- Calculation of MTM
Credit Risk on Derivatives
- Individual CLO
ANZ entered into a series of structured credit intermediation trades from 2004 to 2007. The remaining underlying structures involve credit default swaps (CDS) over synthetic collateralised debt obligations (CDOs) (64.0%), portfolios of external collateralised loan obligations (CLOs) (10.7%) and specific bonds/floating rate notes (FRNs) (25.3%).
Under these Credit Intermediation Trades, ANZ sold protection using credit default swaps over these structures to investment banks and purchased matching protection from six financial guarantors.
Notional exposure on credit intermediation trades
As at 28 March 2013, the total notional exposure of bought and sold protection was USD4.7b. There are no sub prime or mortgage exposures.
There are 16 back-to-back structures. Effective 28 March 2013, ANZ has unwound the bought and sold protection sides of 6 CDOs, reducing the total notional exposure by USD3.1b. The remaining portfolio is comprised of 6 synthetic back to back CDOs with approximately 300 underlying reference entities, 4 CLO tranches across 3 CLO structures with approximately 250 underlying reference entities, and 6 bonds/floating rate notes (FRNs) over four corporate names. Although the underlying names in the CDO portfolio are referenced in more than one CDO structure, there is minimal overlap of these underlying reference credits (less than 5.0%) between the CDOs and CLOs.
The legal final maturities for back-to-back CDOs and CLOs run from 2016 to 2022, with an average remaining term of roughly 5 years. The six FRNs mature between 2017 and 2022.
First loss protection
All the CDO and CLO structures have a defined subordination level or level of first loss protection (called the attachment point). The weighted average attachment point under the sold protection trades is around 21.2% for the 6 back-to-back CDOs (with a range of 13.7% to 28.5%) and a weighted average of approximately 34.6% for the CLOs (with a range of 32.5% to 70.4%).

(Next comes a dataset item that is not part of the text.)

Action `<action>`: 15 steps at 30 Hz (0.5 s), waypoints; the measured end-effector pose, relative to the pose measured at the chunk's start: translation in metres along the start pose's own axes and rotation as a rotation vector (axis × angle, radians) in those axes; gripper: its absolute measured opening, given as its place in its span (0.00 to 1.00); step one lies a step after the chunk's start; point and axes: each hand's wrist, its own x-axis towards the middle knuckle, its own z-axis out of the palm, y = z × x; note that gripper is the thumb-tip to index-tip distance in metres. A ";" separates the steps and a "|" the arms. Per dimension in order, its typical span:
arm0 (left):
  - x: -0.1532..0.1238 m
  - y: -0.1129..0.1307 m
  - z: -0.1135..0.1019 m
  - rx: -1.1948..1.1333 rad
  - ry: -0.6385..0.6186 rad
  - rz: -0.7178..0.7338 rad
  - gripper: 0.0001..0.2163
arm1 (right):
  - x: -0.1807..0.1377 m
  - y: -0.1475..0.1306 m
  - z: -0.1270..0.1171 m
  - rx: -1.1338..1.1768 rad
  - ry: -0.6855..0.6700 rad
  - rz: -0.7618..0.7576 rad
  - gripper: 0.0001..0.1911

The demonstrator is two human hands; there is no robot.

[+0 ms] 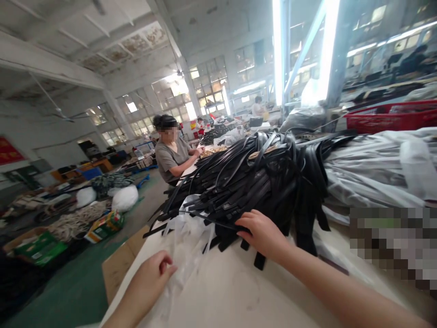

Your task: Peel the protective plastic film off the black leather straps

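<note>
My right hand [261,232] is closed on a thin black strap [205,217] at the near edge of a big heap. The strap stretches leftward from my fingers over a crumpled clear plastic bag [186,232]. Many flat black straps [246,177] make up the heap, some looped, with their cut ends hanging toward me. My left hand [152,278] is above the table's left side, beside the plastic. Its fingers are loosely curled, the thumb stands apart from the forefinger, and nothing shows between them.
The pale table [218,291] runs away from me. Grey-white wrapped material [375,168] lies right of the heap, below a red crate [392,116]. A co-worker [174,150] works farther along the left edge. A cardboard sheet [124,259] leans beside the table; boxes [104,225] stand on the floor.
</note>
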 end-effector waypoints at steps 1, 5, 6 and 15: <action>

Detachment points reflect the maximum level of losses to which a tranche is exposed (i.e. any losses above this point will mean that the tranche is fully written off). The weighted average detachment point for the CDOs is around 43.7% (varying from 29.9% to 60.1%) and 100.0% for all of the CLOs.
Each structure can sustain a significant level of defaults of reference entities before ANZ incurs a cash loss (i.e. the attachment point is breached).
Credit Risk on Derivatives Charge - Mark-to-market impact
Being derivatives, both the purchased protection and sold protection are marked-to-market. Prior to the commencement of the GFC, i) movements in valuations of these positions were not significant and ii) the credit valuation adjustment (CVA) charge on the protection bought from the non-collateralised financial guarantors was minimal.
Following the onset of the GFC, i) the market value of the structured credit transactions increased and ii) the financial guarantors (formerly primarily AAA rated entities) were downgraded. The combined impact of this being an increase in the CVA charge, on the purchased protection from financial guarantors.
In the first half of fiscal year 2013, ANZ unwound the bought and sold protection sides of 6 CDOs, reducing the notional value of bought and sold protection by USD3.1b. Additional notional value reductions are attributable to ongoing amortisation of the CLOs which resulted in 1 trade being paid in full in the first half of fiscal year 2013.
The life to date (i.e. aggregate or cumulative) Credit Risk on Derivatives expense for credit intermediation trades as at 28 March 2013 was AUD391m before tax (as at 30th September 2012; AUD439m). Credit markets and credit default swap spreads more specifically, tightened substantially during the first half of FY 2013, benefiting from a number of supportive monetary policy announcements by the ECB (e.g. unlimited bond buying programme) and the Fed (e.g. extension of QE3) as well as general improvement in the US economy. The resignation of the Italian Prime Minister, impending fiscal cliff in the US, inconclusive general election in Italy, automatic budget cuts in the US, and the bailout of Cyprus all caused temporary interruptions to the positive trend, but none of these events deterred investors from sticking to the “risk-on” mentality that prevailed through the first half of FY 2013. Going forward, volatility in the market value and hence CVA is expected to persist due to remaining uncertainties around the sovereign crisis in Europe and global economic growth.
We will continue to monitor developments in global credit markets and take advantage of any opportunities which may arise to reduce our exposure to the remaining trades.